Exercise brief
Each line in the listing is to be restated exactly.

....................

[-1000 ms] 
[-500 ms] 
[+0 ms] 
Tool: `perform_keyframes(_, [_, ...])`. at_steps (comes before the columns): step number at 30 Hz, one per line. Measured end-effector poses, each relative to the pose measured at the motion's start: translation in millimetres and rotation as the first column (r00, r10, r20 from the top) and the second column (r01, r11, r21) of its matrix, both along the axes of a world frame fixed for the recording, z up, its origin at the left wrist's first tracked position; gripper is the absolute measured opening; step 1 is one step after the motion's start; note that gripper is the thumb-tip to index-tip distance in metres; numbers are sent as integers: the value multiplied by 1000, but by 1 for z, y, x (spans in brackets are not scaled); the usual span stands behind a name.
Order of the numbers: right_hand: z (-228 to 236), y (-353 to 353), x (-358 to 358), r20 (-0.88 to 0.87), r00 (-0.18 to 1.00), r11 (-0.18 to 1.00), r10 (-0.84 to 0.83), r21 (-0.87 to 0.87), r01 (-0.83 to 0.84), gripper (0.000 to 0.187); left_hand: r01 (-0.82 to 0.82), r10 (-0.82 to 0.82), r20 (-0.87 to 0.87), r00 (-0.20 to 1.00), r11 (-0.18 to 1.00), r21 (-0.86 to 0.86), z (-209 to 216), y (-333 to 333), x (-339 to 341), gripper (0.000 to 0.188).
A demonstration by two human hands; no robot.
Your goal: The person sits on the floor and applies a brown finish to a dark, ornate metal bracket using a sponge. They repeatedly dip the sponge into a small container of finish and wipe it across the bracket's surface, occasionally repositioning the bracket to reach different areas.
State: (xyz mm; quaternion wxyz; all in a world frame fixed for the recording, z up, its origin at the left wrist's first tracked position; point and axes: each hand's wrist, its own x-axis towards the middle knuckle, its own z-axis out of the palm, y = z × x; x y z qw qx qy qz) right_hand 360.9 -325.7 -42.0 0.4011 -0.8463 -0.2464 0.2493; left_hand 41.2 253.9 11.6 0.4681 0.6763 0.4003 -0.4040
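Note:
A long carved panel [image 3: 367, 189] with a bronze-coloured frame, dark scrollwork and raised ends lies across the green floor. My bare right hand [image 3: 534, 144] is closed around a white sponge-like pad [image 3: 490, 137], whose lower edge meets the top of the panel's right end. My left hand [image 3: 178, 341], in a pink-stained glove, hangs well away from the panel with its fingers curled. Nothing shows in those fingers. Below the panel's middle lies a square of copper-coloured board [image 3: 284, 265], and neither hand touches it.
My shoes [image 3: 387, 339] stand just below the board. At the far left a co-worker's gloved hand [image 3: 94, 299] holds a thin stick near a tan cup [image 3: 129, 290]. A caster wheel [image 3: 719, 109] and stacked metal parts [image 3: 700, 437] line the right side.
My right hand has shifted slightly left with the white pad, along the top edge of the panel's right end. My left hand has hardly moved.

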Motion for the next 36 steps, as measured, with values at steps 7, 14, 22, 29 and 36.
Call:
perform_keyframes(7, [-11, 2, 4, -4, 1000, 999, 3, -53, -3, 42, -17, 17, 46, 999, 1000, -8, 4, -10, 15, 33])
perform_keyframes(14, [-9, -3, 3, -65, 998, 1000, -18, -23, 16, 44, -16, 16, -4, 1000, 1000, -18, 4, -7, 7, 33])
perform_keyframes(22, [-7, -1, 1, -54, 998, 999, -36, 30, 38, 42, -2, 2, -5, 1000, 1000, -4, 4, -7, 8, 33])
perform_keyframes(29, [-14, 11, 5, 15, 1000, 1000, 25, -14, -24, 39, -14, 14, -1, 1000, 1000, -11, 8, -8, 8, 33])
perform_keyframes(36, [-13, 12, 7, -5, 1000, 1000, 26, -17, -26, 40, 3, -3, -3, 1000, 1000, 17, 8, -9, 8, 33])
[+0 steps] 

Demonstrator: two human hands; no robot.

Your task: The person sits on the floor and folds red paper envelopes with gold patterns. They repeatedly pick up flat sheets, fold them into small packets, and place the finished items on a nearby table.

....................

Task result
[-1000 ms] 
[-500 ms] 
[+0 ms] 
Tool: `perform_keyframes(_, [_, ...])`. at_steps (comes before the columns): step number at 30 Hz, one per line. Measured end-effector poses, each relative to the pose measured at the motion's start: translation in millimetres and rotation as the first column (r00, r10, r20 from the top) and the second column (r01, r11, r21) of its matrix, both along the axes of a world frame fixed for the recording, z up, its origin at the left wrist's first tracked position; gripper is the absolute measured opening; step 1 is one step after the motion's start; note that gripper is the thumb-tip to index-tip distance in metres; numbers are sent as integers: the value multiplied by 1000, but by 1 for z, y, x (spans in brackets are not scaled); the usual span stands behind a name.
Order of the numbers: right_hand: z (-228 to 236), y (-353 to 353), x (-358 to 358), r20 (-0.88 to 0.87), r00 (-0.18 to 1.00), r11 (-0.18 to 1.00), r10 (-0.84 to 0.83), r21 (-0.87 to 0.87), r01 (-0.83 to 0.84), gripper (0.000 to 0.187); left_hand: r01 (-0.82 to 0.82), r10 (-0.82 to 0.82), r20 (-0.87 to 0.87), r00 (-0.20 to 1.00), r11 (-0.18 to 1.00), r21 (-0.86 to 0.86), z (-209 to 216), y (-333 to 333), x (-339 to 341), gripper (0.000 to 0.188).
A demonstration by two human hands; no robot.
Your goal: The person sits on the floor and applies a brown finish to a dark, ornate metal bracket using a sponge. They repeatedly dip the sponge into a small container of finish and wipe it across the bracket's surface, occasionally repositioning the bracket to reach different areas.
State: (xyz mm; quaternion wxyz; all in a world frame fixed for the recording, z up, its origin at the left wrist's first tracked position; point and axes: each hand's wrist, its own x-axis towards the middle knuckle, its own z-axis out of the palm, y = z × x; x y z qw qx qy qz) right_hand 360.9 -325.7 -42.0 0.4011 -0.8463 -0.2464 0.2493; left_hand 41.2 253.9 11.6 0.4681 0.6763 0.4003 -0.4040
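Note:
A long carved panel [image 3: 367, 189] with a bronze-coloured frame, dark scrollwork and raised ends lies across the green floor. My bare right hand [image 3: 534, 144] is closed around a white sponge-like pad [image 3: 490, 137], whose lower edge meets the top of the panel's right end. My left hand [image 3: 178, 341], in a pink-stained glove, hangs well away from the panel with its fingers curled. Nothing shows in those fingers. Below the panel's middle lies a square of copper-coloured board [image 3: 284, 265], and neither hand touches it.
My shoes [image 3: 387, 339] stand just below the board. At the far left a co-worker's gloved hand [image 3: 94, 299] holds a thin stick near a tan cup [image 3: 129, 290]. A caster wheel [image 3: 719, 109] and stacked metal parts [image 3: 700, 437] line the right side.
My right hand has shifted slightly left with the white pad, along the top edge of the panel's right end. My left hand has hardly moved.
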
Motion for the next 36 steps, as measured, with values at steps 7, 14, 22, 29 and 36.
Call:
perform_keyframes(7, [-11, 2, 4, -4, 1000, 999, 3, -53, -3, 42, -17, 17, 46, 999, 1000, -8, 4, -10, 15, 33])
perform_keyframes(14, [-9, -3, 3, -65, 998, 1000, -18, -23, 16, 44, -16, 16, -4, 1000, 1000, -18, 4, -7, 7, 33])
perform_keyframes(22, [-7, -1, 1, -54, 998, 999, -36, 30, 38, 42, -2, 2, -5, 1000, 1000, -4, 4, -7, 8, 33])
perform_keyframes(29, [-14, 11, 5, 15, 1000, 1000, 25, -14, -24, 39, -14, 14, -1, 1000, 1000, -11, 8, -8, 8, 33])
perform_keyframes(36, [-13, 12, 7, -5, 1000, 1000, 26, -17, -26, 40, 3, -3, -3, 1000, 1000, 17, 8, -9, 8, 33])
[+0 steps] 

Demonstrator: two human hands; no robot.

Your task: The person sits on the floor and folds red paper envelopes with gold patterns. They repeatedly pick up flat sheets, fold them into small packets, and place the finished items on a nearby table.

The answer is now complete.